Problem description:
Return all the lines below exactly. Any picture among them is omitted.

#####

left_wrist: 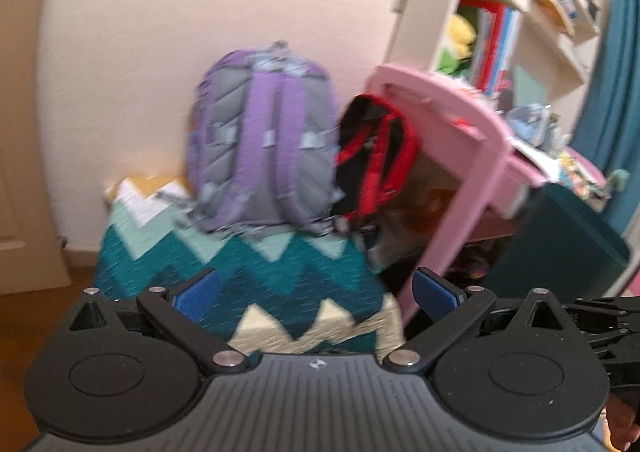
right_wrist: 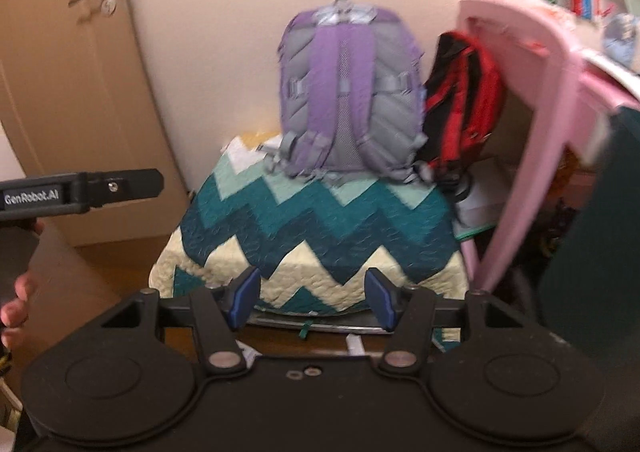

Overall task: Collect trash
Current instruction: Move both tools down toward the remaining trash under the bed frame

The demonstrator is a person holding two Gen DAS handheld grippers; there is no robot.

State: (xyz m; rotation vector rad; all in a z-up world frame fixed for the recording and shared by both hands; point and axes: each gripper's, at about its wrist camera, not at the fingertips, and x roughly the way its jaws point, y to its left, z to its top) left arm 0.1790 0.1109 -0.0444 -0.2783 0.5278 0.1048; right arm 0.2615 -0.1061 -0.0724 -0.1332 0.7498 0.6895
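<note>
The left tool point(left_wrist: 316, 292) is open, and nothing sits between its blue pads point(left_wrist: 198, 294). The right tool point(right_wrist: 314, 298) is open too, with nothing in it. Both tools point at a zigzag quilt point(right_wrist: 312, 228) in teal, pale green and cream.

A purple and gray backpack point(right_wrist: 348, 91) stands upright on the far end of the quilt, against the wall. A red and black backpack point(right_wrist: 464, 99) leans just beside it, on the purple backpack's right, touching the pink tabletop point(right_wrist: 532, 63).

No trash can be picked out for sure; the pictures are blurry. In the right wrist view, small white bits point(right_wrist: 354, 344) lie on the wooden floor point(right_wrist: 280, 340) just past the near edge of the quilt, close under the right tool. They are too blurry to tell what they are.

Right of the red and black backpack, the pink tabletop carries a clutter of papers and small things. A shelf point(left_wrist: 516, 3) with books stands behind the tabletop. A door point(right_wrist: 60, 71) is far to the left of the purple backpack.
</note>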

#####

Response to the task:
left_wrist: 
right_wrist: 

Overall task: Collect trash
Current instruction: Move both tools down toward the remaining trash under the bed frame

The demonstrator is a person holding two Gen DAS handheld grippers; there is no robot.

State: (xyz m; rotation vector rad; all in a z-up world frame fixed for the recording and shared by both hands; point and axes: each gripper's, at about its wrist camera, not at the fingertips, and x roughly the way its jaws point, y to its left, z to its top) left arm 0.1790 0.1109 -0.0444 -0.2783 0.5278 0.1048; right arm 0.2615 -0.1061 -0.0724 -0.1332 0.7498 0.6895
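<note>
The left tool point(left_wrist: 316, 292) is open, and nothing sits between its blue pads point(left_wrist: 198, 294). The right tool point(right_wrist: 314, 298) is open too, with nothing in it. Both tools point at a zigzag quilt point(right_wrist: 312, 228) in teal, pale green and cream.

A purple and gray backpack point(right_wrist: 348, 91) stands upright on the far end of the quilt, against the wall. A red and black backpack point(right_wrist: 464, 99) leans just beside it, on the purple backpack's right, touching the pink tabletop point(right_wrist: 532, 63).

No trash can be picked out for sure; the pictures are blurry. In the right wrist view, small white bits point(right_wrist: 354, 344) lie on the wooden floor point(right_wrist: 280, 340) just past the near edge of the quilt, close under the right tool. They are too blurry to tell what they are.

Right of the red and black backpack, the pink tabletop carries a clutter of papers and small things. A shelf point(left_wrist: 516, 3) with books stands behind the tabletop. A door point(right_wrist: 60, 71) is far to the left of the purple backpack.
</note>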

Nothing remains to be added to the answer.